For each module that section gives:

  • The headline plus the one-line "why you'd reach for this".
  • The minimal code example you'd write as a first call.
  • The per-module backend (pure-M vs. $&pkg.fn callout) with the deployment runbook where relevant.
  • A pointer into the authoritative per-module document at docs/modules/<module>.md for the full label list, error codes, edge cases, and extended examples.

The canonical inventory (one row per shipped module, conformance corpus pointers, cross-module dependency map) is at docs/modules/index.md.

6. What's next

Live work — proposed modules, in-flight extensions, deferred ToDos — is tracked in docs/tracking/module-tracker.md. Open toolchain bugs that block or limit m-stdlib work live in docs/tracking/discoveries.md. Release history is in docs/tracking/changelog.md.

7. Cross-references

The docs/ tree is organised into five subfolders by purpose: guides/ (long-form orientation), modules/ (per-module authoritative API docs + conformance-corpus pointers), plans/ (forward-looking specs + roadmaps), testing/ (corpus-validation reports), and tracking/ (live work boards). The changelog has moved into docs/tracking/ alongside the other live work boards (see below).

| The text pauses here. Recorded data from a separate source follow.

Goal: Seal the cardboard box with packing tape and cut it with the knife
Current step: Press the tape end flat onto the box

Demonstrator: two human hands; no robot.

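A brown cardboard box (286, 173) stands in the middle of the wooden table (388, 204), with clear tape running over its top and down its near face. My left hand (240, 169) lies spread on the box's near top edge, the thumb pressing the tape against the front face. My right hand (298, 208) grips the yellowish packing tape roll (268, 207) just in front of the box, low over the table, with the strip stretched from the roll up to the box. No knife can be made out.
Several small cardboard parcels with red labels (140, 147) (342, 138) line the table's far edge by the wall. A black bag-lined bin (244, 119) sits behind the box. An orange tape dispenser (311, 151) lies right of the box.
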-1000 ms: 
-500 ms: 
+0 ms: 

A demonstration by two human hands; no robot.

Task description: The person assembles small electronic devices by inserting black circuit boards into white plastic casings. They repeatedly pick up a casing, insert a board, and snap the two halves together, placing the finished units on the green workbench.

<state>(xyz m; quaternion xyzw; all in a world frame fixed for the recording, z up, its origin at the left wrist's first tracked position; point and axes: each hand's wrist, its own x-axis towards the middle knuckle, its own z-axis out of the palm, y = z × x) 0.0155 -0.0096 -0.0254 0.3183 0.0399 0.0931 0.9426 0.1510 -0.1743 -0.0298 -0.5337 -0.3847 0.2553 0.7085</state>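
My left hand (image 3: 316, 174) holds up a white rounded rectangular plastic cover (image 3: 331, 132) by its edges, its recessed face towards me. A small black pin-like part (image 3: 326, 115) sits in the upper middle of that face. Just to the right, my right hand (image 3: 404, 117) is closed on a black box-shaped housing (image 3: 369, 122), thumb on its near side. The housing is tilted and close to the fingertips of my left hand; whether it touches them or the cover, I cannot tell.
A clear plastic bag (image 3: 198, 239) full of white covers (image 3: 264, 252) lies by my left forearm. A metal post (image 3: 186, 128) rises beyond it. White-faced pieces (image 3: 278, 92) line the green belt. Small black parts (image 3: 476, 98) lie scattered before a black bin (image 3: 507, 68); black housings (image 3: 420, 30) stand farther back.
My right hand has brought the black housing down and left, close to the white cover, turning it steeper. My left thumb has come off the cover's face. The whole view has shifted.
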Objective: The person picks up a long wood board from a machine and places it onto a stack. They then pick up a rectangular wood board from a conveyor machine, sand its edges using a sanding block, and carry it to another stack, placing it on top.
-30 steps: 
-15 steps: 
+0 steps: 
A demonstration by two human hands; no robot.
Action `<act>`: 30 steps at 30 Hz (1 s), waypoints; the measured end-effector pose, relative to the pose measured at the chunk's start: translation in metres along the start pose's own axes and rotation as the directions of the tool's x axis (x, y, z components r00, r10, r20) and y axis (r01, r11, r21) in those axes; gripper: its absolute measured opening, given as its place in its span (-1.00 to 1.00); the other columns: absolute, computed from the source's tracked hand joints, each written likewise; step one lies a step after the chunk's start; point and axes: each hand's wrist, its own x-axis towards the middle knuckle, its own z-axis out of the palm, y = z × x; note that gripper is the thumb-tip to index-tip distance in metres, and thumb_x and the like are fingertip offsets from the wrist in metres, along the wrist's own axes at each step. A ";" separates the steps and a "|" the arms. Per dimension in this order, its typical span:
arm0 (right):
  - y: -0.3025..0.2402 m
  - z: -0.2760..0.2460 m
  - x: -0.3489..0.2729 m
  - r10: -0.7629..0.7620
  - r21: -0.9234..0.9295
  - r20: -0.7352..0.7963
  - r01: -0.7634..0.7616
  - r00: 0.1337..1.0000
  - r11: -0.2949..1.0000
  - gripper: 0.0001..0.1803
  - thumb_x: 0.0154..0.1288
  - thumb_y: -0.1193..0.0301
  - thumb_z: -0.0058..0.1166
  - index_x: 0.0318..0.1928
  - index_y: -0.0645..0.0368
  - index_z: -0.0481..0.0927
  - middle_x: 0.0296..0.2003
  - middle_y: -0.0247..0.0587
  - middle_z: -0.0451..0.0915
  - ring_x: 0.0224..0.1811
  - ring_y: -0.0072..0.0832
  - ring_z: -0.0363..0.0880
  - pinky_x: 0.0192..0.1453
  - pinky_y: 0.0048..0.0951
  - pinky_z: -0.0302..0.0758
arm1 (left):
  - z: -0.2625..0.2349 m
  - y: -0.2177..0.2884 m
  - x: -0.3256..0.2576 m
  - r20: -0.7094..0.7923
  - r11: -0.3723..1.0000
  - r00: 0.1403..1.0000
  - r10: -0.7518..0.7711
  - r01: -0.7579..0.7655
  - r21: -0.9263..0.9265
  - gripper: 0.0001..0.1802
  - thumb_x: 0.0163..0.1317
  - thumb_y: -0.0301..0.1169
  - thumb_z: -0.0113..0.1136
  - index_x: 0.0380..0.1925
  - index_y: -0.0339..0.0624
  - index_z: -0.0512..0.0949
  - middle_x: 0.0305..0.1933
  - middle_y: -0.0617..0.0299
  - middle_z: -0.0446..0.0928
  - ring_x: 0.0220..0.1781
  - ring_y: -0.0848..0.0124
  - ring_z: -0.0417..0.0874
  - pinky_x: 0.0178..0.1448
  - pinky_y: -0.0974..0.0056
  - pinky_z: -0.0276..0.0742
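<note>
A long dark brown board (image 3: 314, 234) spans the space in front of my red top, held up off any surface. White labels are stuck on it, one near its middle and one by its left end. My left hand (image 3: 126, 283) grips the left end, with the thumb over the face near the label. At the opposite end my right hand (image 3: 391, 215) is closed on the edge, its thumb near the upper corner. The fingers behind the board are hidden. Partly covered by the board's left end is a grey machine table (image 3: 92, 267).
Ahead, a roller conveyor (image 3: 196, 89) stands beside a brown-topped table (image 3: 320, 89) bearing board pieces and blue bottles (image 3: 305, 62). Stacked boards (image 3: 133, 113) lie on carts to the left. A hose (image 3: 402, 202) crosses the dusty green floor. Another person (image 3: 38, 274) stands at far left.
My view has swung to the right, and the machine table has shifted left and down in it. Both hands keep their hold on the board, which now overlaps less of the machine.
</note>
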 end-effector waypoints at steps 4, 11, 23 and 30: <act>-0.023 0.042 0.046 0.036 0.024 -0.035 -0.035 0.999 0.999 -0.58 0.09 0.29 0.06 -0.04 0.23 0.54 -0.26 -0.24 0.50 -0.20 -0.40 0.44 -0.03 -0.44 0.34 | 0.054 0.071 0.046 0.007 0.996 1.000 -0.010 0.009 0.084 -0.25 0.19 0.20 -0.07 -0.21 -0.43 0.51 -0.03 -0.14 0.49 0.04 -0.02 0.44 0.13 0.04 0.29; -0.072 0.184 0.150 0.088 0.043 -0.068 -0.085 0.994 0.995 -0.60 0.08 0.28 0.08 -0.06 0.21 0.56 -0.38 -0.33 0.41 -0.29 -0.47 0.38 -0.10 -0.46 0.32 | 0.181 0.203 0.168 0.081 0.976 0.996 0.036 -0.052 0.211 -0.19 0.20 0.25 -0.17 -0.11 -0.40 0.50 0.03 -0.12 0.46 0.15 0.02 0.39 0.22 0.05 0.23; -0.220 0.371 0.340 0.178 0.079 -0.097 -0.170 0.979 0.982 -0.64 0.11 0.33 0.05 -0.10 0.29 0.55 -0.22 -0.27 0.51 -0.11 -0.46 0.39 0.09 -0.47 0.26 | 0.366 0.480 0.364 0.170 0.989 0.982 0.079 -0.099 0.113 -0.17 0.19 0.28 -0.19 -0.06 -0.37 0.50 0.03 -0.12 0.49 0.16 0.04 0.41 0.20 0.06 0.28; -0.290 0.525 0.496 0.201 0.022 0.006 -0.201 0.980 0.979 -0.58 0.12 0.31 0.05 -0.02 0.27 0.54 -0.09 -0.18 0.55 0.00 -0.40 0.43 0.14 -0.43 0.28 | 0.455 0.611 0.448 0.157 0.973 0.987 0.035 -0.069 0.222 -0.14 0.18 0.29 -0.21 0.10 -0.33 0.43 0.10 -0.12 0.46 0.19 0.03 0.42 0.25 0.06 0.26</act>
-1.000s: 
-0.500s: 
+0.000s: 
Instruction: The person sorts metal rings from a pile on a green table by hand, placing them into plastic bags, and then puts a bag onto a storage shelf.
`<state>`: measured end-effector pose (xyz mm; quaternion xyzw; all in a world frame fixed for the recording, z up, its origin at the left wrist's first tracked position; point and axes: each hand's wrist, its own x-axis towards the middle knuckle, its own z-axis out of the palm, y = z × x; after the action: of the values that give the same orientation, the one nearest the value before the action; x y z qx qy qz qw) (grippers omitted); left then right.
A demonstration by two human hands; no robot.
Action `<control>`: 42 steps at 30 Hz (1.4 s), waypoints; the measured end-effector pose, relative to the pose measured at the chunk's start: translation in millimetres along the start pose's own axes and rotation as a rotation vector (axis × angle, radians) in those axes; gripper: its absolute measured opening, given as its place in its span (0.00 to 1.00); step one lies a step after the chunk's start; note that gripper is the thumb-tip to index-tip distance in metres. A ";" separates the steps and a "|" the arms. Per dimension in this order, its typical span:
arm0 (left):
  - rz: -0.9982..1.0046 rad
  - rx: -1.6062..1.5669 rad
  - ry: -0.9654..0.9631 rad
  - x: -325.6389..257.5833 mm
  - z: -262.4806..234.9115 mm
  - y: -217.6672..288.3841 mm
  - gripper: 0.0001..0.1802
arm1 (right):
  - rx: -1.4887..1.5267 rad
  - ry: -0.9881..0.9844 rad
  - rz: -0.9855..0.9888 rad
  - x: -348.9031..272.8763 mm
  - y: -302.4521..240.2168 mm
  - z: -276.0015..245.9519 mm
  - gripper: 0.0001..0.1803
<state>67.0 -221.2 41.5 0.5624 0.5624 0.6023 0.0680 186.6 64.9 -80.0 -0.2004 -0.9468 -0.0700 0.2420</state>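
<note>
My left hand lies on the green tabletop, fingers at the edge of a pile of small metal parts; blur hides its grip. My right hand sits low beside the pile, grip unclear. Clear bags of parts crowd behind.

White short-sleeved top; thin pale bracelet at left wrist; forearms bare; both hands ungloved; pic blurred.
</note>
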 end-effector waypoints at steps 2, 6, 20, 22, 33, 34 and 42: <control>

docs/guides/ — long-form orientation

  • docs/guides/users-guide.md — full user's guide, including the § 5 per-module reference that this README links to.
  • docs/guides/m-tdd-guide.md — operational TDD guide for projects building tests on top of m-stdlib's seven m-cli-integrated TDD primitives (STDASSERT / STDFIX / STDMOCK / STDSEED / STDPROF / STDSNAP / STDENV).

docs/modules/ — per-module authoritative API docs

  • docs/modules/index.md — canonical module inventory grouped by phase (v0.1.0 / v0.1.1–v0.1.3 / v0.2.0 / v0.3.0 / v0.4.0); conformance corpus + cross-module dependency map.
  • One file per shipped module — docs/modules/<name>.md — full label list, error codes, edge cases, extended examples. The § 4 Module inventory table above links each module row directly into its per-module page.

docs/plans/ — forward-looking specs + roadmaps

docs/testing/ — corpus validation reports

docs/tracking/ — live work boards

Repo-root

License

AGPL-3.0. Family-wide consistency with m-cli, m-standard, and tree-sitter-m.